PSPnet (pyramid scene parsing network) uses atrous convolution and multi-scale fusion to improve the accuracy and precision of image semantic segmentation [17]. Atrous convolution is a special kind of convolution, which is more detailed than ordinary convolution and can capture more details so as to improve the accuracy of semantic segmentation. Multi-scale fusion is a multi-scale feature extraction technology, which can effectively extract multi-scale features and improve the accuracy of semantic segmentation. The characteristic quality of PSPnet is that it can achieve high accuracy and precision with low computational complexity, so it has attracted a wide range of attention.

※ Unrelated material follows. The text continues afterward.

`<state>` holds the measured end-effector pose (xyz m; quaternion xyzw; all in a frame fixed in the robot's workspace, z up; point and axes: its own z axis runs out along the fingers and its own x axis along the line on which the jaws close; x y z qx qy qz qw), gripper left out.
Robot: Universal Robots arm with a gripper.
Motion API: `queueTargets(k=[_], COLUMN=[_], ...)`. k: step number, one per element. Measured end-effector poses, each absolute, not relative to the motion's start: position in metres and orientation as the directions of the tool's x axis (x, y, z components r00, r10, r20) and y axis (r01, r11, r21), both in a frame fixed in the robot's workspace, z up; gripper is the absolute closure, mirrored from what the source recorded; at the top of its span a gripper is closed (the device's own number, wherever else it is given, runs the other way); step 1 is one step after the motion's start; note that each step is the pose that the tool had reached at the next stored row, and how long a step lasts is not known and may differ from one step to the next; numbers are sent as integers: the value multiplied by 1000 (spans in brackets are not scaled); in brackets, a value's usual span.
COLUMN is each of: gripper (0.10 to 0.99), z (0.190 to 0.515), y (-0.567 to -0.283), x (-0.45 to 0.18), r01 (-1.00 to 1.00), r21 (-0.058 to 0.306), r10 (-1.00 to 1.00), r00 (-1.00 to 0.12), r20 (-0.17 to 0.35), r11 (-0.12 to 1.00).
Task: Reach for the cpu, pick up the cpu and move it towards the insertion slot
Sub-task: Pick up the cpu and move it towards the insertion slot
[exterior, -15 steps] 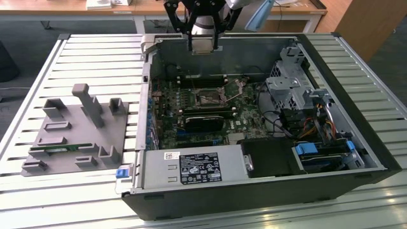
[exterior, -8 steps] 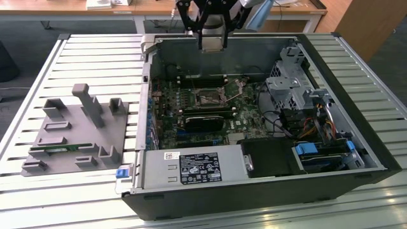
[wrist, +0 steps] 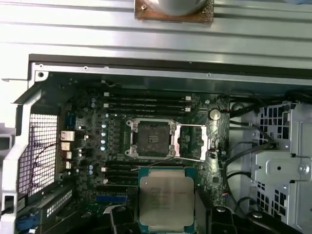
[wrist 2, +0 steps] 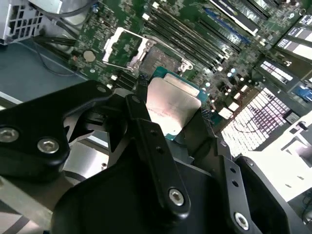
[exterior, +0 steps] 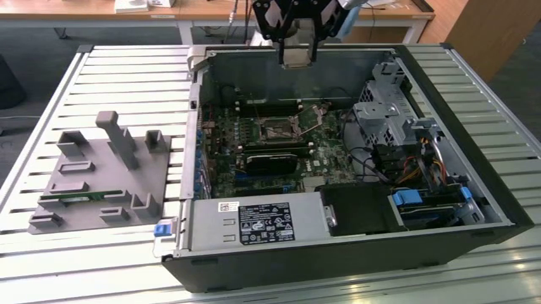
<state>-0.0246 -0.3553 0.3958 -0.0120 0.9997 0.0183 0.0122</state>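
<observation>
The gripper (wrist 2: 170, 109) pinches the cpu (wrist: 166, 199) by its edges and holds it above the motherboard, near the open insertion slot (wrist: 149, 139), so the carrying step looks underway, and seating will call for squaring chip to socket

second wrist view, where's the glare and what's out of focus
In the second wrist view, light glares off the cpu lid held between the black fingers, and the perforated case panel is washed out white; the near fingers look soft while the insertion slot is sharper. In the first wrist view the cpu is evenly lit.
</observation>
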Motion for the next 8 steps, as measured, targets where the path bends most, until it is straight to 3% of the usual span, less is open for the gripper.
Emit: queueTargets(k=[8], gripper=[545], z=[396], y=[-355], x=[-22], r01=[-24], r21=[37], r10=[-23], r00=[-999], r20=[-28], r11=[999])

The main idea of HRNet (high-resolution network) is to adopt constant resolution multi-scale feature representation to improve the accuracy and precision of multi-scale feature representation [18]. HRNet’s structure is particularly suitable for processing complex images, and it can effectively extract high-resolution features to improve the performance for tasks such as image classification, instance segmentation, and key point detection. It is often used in the field of human posture estimation.

The DeepLabv3+ is an improvement on DeeplabV3. The network structure is shown in the Figure 1 with the addition of spatial pyramid pooling (SPP) layers and atrous spatial pyramid pooling layers, as well as more pooling layers to improve the accuracy of the model [19]. It uses the improved Xception model, which is a kind of residual network based on the architecture, and it adds a depth-separable convolutional layer in order to improve the efficiency of the model. It can effectively identify objects in an image and divide them into different categories. Its network structure is shown in Figure 1, which is divided into two parts: coding layer and decoding layer. In the coding layer, parallel atrous convolution is used to extract the features extracted from the backbone extraction network, and then the full convolutional layer is used to compress the features. In the decoding layer, the number of channels is adjusted for shallow features in the backbone network using full convolution, which is then stacked with the results after sampling on the effective features after atrous convolution. Then, the final effective feature layer is obtained using the depth-separable convolutional layer, and the number of channels is adjusted to be consistent with the number of segmentation categories by using the full convolutional layer. Finally, the width and height of the feature map are consistent with the input size of the original image via the above sampling.

2.2. Methods

2.2.1. Improved DeepLabv3+ Network Model

In this paper, we propose an improved DeepLabv3+ network, as shown in Figure 2. In the encoder part, first, the lightweight MobileNetV2 is used as the backbone network; then, an atrous convolution layer with a dilation rate of 24 is added to the ASPP feature fusion module; next, an attention mechanism module is introduced; finally, in the decoder part, a corrective convolution module is added.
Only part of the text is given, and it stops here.